夏休みは、旅行やキャンプ、工場見学などといろいろ出かける機会も多いだろう。
そんな経験を自由研究としてまとめてしまおう。


自由研究のためにわざわざ新しいことをするのではなく、体験したついでにまとめるのだから効率的だし、子どもも本物体験でインパクトを受けているから、乗ってくる可能性が高い。

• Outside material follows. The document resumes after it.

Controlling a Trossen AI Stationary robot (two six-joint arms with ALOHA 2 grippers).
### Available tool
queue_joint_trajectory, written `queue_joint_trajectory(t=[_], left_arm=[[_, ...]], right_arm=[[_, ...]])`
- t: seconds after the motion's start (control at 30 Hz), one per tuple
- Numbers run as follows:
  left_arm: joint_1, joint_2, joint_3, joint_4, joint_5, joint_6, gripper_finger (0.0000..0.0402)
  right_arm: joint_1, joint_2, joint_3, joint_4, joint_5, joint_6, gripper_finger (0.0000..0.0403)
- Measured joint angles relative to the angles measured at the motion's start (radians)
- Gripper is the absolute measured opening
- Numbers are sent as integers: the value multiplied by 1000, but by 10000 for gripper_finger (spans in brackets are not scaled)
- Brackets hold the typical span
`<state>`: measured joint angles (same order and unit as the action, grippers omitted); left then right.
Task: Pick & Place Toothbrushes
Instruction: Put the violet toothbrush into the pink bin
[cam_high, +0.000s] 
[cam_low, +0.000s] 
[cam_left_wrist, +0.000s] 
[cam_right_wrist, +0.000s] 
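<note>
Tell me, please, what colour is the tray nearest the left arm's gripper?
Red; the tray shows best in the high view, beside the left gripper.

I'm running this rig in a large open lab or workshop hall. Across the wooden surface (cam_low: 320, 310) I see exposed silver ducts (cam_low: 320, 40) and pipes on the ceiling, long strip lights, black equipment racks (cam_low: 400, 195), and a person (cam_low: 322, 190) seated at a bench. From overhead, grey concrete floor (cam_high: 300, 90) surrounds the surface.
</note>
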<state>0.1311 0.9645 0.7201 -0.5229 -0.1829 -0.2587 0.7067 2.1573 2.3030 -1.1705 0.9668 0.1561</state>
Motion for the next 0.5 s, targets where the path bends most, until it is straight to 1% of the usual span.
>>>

たとえば家族旅行なら、旅行の計画を立てるときから、子どもを巻き込んでしまう。
どこに何をしにいくのか親子で決めて、交通手段や宿泊先の比較、検討をする。
行く土地の地形や名物、名所旧跡について調べるのもおすすめだ。


旅行中は、家を出発した時刻、経路、目的地に着いた時刻、かかった料金、見たもの、食べたもの、そしてひと言感想などを手帳に記録させておくとよい。
電車での旅行なら、発車時刻や乗った電車の名前、駅名、路線名を記録させたり、地図上にマーキングして通過駅をチェックするのもいいだろう。


時刻表と実際の発車時刻を比べさせるのもおすすめだ。
自動車で移動するなら、通った道路やインターチェンジの名前、通過した町の名前をメモさせる。
記録をとることで、旅行計画のたて方がわかるおまけもつく。


旅行中の記録に写真やイラストをつけ、感想を充実させれば、「旅の経過とその土地の研究」という作品ができあがる。



●毎日の生活体験の中にも自由研究の種はたくさんある



この方法は、旅行などのイベントごとに限らない。
普段何気なくやっていることに注目し、工夫を加えて試したことや、じっくり観察して気づいたことを記録し、まとめればそれがそのまま研究になる。
お手伝い、買いもの、節電など、少し考えればいくらでもテーマがみつかるだろう。


注意したいのは子どもに無理強いしないこと。
「このようなことが向く子と向かない子がいて、嫌がる子には向きません。
声をかけて子どもが乗ってこなかったらあきらめましょう。


イヤイヤやらせたら、子どもは苦しくなり、時刻表や旅行の記録が大嫌いになってしまいます。